> **Work to complete**
Nothing in the listing may be skipped; transcribe all of it as written.

> **Information shown**
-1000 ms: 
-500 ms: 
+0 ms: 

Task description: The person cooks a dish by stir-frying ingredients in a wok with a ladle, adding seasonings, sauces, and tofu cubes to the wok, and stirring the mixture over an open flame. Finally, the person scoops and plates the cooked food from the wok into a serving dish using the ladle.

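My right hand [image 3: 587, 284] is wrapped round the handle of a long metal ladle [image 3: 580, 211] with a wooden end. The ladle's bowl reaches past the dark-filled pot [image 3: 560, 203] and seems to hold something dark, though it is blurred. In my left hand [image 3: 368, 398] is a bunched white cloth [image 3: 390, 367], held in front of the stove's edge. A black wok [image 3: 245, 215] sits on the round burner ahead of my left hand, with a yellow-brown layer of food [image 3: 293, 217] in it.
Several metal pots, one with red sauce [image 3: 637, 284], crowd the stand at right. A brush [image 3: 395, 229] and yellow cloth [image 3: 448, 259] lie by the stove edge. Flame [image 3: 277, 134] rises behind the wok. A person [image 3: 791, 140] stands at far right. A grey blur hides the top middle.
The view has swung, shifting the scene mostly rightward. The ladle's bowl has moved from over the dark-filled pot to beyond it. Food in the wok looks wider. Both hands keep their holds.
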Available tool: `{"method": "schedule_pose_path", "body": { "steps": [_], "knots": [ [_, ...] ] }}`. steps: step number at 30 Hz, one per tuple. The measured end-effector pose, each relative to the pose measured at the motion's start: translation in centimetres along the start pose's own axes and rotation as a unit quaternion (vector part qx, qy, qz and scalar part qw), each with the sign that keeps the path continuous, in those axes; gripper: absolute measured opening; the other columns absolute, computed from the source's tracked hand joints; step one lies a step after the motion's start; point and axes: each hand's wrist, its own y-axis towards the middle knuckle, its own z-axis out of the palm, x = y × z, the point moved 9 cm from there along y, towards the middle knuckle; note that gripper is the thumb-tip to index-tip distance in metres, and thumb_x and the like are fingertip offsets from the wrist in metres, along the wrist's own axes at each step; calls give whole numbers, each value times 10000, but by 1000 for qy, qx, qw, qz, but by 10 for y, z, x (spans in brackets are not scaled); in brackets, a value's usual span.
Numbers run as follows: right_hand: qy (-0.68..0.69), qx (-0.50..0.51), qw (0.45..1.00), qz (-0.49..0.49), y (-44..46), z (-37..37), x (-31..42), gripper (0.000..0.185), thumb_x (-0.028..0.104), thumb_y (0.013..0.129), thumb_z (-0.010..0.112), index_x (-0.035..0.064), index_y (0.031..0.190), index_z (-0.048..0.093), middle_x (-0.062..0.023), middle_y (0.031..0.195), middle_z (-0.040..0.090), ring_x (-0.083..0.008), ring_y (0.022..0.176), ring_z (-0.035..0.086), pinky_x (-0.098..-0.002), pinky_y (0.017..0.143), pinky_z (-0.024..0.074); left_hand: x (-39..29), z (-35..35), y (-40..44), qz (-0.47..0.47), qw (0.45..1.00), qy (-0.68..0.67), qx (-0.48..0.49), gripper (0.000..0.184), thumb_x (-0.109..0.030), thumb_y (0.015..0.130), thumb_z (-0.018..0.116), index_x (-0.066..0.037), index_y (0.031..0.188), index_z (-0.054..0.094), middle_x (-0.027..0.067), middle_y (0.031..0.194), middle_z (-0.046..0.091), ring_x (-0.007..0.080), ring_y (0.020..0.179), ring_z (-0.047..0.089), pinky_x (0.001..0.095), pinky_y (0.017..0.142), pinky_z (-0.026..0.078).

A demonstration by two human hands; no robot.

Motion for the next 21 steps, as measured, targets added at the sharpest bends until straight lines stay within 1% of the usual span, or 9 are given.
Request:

> **Expected output**
-1000 ms: 
-500 ms: 
+0 ms: 

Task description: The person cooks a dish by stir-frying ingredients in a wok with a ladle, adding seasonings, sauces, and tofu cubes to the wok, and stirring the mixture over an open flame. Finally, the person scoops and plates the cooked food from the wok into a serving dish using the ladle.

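My right hand [image 3: 587, 284] is wrapped round the handle of a long metal ladle [image 3: 580, 211] with a wooden end. The ladle's bowl reaches past the dark-filled pot [image 3: 560, 203] and seems to hold something dark, though it is blurred. In my left hand [image 3: 368, 398] is a bunched white cloth [image 3: 390, 367], held in front of the stove's edge. A black wok [image 3: 245, 215] sits on the round burner ahead of my left hand, with a yellow-brown layer of food [image 3: 293, 217] in it.
Several metal pots, one with red sauce [image 3: 637, 284], crowd the stand at right. A brush [image 3: 395, 229] and yellow cloth [image 3: 448, 259] lie by the stove edge. Flame [image 3: 277, 134] rises behind the wok. A person [image 3: 791, 140] stands at far right. A grey blur hides the top middle.
The view has swung, shifting the scene mostly rightward. The ladle's bowl has moved from over the dark-filled pot to beyond it. Food in the wok looks wider. Both hands keep their holds.
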Available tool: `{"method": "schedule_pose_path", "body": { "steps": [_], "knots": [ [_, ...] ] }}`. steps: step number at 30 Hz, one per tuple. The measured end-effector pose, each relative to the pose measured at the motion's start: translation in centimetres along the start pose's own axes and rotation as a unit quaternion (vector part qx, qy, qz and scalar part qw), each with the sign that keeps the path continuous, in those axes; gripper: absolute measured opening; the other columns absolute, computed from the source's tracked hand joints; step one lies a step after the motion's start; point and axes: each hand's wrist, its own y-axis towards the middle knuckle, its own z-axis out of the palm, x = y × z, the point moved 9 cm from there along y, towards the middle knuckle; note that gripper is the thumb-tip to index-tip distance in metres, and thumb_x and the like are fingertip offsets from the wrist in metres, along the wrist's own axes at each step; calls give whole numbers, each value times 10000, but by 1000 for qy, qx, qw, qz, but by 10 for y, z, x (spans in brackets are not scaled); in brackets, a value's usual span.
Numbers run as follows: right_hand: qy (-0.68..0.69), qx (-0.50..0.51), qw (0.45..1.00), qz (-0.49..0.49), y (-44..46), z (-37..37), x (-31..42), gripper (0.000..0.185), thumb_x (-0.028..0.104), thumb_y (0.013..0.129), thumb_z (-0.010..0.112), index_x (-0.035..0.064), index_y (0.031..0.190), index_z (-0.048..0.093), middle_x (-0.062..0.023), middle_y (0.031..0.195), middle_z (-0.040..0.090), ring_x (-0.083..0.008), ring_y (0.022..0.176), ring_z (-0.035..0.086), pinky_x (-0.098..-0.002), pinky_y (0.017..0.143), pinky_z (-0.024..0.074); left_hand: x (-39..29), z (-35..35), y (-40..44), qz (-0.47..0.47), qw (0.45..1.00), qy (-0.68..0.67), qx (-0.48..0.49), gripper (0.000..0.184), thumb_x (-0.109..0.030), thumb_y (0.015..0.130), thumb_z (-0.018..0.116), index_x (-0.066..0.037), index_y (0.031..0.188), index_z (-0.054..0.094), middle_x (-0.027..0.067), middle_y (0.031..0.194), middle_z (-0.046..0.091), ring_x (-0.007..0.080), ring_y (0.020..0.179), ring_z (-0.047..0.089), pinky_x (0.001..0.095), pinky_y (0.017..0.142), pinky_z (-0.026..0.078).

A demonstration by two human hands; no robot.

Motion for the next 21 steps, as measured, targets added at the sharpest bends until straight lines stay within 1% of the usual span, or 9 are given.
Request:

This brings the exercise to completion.